Une atteinte disproportionnée à la liberté individuelle 

En censurant partiellement la loi, le Conseil constitutionnel réaffirme que la rétention administrative ne peut s’appliquer qu’à des conditions strictes, encadrées et proportionnées. Il rappelle que la privation de liberté ne peut reposer sur des considérations générales ou sur de simples soupçons. 

Cette décision est une reconnaissance des atteintes disproportionnées que la loi entendait légaliser. Elle s’inscrit à rebours d’une dérive voulue par les gouvernements successifs qui, réforme après réforme, ont démontré leur souhait de faire de la rétention un outil de leur politique sécuritaire visant à exclure les personnes que l’administration juge indésirables, loin de l’objet initial de cette privation de liberté.
Le Conseil sanctionne également l’instauration d’un effet suspensif automatique à l’appel de l’administration ou du ministère public contre une décision judiciaire de remise en liberté. Cette disposition aurait vidé de sa substance le rôle du juge judiciaire, pourtant seul garant de la liberté individuelle selon la Constitution. 

Une vigilance toujours nécessaire 

Si La Cimade salue cette décision, elle déplore que le Conseil ait validé certaines dispositions problématiques, notamment celles relatives à l’identification contraintes des personnes étrangères placées en rétention. Elle rappelle que les mesures de contrôle ne peuvent en aucun cas se substituer à une politique migratoire respectueuse des droits humains. 

Par ailleurs, la validation partielle du placement en rétention des demandeurs d’asile appelle une extrême vigilance. La Cimade restera attentive à la mise en œuvre des garanties posées par le Conseil, notamment l’obligation pour l’administration de démontrer une menace réelle, actuelle et grave ou un risque de fuite établi. 
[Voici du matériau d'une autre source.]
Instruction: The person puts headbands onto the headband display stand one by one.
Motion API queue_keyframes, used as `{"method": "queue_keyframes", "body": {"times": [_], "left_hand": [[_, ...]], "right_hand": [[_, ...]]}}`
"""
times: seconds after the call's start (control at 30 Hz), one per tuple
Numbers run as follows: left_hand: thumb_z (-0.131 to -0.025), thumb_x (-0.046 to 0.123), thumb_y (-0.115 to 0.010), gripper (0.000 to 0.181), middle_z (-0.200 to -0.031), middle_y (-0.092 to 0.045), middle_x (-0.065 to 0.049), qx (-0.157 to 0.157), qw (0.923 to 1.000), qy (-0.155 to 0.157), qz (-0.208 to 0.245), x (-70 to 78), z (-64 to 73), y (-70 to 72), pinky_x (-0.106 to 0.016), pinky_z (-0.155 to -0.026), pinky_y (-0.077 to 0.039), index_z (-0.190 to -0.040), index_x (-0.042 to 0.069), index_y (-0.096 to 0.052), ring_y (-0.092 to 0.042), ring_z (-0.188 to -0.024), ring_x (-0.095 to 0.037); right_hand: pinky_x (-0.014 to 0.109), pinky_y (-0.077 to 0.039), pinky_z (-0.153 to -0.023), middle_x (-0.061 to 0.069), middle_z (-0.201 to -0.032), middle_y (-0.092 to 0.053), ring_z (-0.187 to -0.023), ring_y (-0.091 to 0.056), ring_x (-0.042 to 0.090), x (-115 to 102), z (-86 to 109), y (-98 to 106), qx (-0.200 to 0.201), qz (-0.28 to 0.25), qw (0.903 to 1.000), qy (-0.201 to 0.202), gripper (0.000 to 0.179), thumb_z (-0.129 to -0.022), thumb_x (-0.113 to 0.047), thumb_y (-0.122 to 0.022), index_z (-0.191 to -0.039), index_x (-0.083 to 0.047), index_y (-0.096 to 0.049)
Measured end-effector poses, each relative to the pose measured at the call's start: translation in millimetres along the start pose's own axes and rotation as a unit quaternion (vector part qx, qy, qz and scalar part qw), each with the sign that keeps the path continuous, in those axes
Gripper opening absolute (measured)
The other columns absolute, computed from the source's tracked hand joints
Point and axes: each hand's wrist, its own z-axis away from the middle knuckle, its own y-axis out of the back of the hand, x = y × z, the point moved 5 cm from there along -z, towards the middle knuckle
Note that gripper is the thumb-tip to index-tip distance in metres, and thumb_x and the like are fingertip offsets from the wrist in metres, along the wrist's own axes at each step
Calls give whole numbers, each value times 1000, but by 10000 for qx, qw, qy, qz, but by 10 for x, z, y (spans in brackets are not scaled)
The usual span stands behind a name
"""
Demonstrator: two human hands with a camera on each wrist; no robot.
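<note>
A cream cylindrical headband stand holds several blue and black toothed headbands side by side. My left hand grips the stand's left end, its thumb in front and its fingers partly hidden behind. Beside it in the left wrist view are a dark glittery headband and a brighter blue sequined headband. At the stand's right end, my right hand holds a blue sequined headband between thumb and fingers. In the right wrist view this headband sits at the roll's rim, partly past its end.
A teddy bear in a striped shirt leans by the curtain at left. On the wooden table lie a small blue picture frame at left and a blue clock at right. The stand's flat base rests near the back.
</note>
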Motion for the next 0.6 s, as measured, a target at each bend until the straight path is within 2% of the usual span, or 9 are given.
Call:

De 7 jours à 7 mois : une logique de banalisation de l’enfermement 

Depuis 40 ans, la durée maximale de la rétention administrative n’a cessé d’augmenter, passant de 7 jours en 1981 à 90 en 2018, jusqu’à ce projet de loi visant les 210 jours. Cette inflation sécuritaire ne se justifie ni par l’efficacité des éloignements ni par la sauvegarde de l’ordre public. La rétention administrative reste une mesure privative de liberté, aux conséquences humaines graves. Elle ne peut devenir la norme d’une politique migratoire uniquement fondée sur la peur et le rejet.  

La Cimade appelle à un changement de paradigme : il est temps d’en finir avec le triptyque stigmatiser/enfermer/expulser, pour enfin déployer des politiques garantissant le respect des droits fondamentaux, tournées vers l’accueil et la solidarité.